A tecnologia tátil cede à ergonomia e ao bom senso 🎛️
O retorno dos controles físicos não é um simples gesto nostálgico. Responde a um problema de usabilidade detectado na estrada. Ajustar o volume ou mudar o modo de condução através de uma tela sensível ao toque exige desviar a atenção do asfalto, algo que os condutores com luvas ou em superfícies irregulares percebem imediatamente. A Land Rover optou por um design híbrido: mantém algumas funções na tela, mas devolve os controles giratórios para ações frequentes.
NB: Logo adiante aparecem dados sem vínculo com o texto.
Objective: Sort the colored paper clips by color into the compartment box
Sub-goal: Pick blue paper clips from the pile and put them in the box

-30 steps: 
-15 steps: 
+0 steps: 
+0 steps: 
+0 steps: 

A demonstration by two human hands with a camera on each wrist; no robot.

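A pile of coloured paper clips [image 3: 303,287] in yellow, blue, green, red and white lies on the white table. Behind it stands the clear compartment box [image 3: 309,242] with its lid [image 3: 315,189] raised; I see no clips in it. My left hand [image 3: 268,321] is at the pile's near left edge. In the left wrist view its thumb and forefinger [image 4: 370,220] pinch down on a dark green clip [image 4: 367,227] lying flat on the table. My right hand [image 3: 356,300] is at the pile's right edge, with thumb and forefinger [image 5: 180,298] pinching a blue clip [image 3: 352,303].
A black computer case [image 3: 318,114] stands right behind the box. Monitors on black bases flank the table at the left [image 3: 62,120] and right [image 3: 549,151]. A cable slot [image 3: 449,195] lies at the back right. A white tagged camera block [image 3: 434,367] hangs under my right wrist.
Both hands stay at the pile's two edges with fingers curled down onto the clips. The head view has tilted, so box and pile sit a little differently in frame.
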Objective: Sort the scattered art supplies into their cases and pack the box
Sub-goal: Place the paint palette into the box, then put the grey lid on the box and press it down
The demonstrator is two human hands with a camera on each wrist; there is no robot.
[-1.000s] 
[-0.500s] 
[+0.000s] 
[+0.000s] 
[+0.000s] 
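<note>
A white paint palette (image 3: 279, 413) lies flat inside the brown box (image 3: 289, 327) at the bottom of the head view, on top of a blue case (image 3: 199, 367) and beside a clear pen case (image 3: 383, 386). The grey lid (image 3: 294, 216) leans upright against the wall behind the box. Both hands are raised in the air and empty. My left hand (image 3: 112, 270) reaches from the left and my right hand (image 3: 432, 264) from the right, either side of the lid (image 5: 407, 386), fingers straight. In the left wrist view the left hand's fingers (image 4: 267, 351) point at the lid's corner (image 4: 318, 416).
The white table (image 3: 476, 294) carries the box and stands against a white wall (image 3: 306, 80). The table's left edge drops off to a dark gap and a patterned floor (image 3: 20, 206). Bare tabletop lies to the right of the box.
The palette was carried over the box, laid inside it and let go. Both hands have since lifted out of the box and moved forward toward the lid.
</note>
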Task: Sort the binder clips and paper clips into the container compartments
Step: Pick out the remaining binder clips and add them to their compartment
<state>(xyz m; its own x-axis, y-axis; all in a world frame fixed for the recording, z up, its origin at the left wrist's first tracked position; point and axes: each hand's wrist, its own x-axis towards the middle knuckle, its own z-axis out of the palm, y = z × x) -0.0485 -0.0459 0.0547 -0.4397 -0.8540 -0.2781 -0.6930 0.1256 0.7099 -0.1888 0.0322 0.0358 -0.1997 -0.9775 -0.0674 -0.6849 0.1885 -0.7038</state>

A decisão técnica inclui um novo sistema háptico e materiais que integram melhor os controles ao painel. A marca busca um equilíbrio entre modernidade e funcionalidade.
Quando você paga 150.000 euros para ter o direito de girar uma rodelinha 😅
No final, o luxo não era ter uma tela gigante que controla tudo, mas sim poder aumentar a música sem ter que fazer um mestrado em informática. Os clientes do Range Rover conseguiram o que parecia impossível: que uma marca premium admita que às vezes o dedão não é melhor que uma roda de metal. Enquanto isso, o resto dos mortais continuamos girando botões em carros de 20.000 euros, nos perguntando por que chamam isso de inovação. Pelo menos, agora os ricos também poderão mudar o modo 4x4 sem ter que ler o manual de instruções.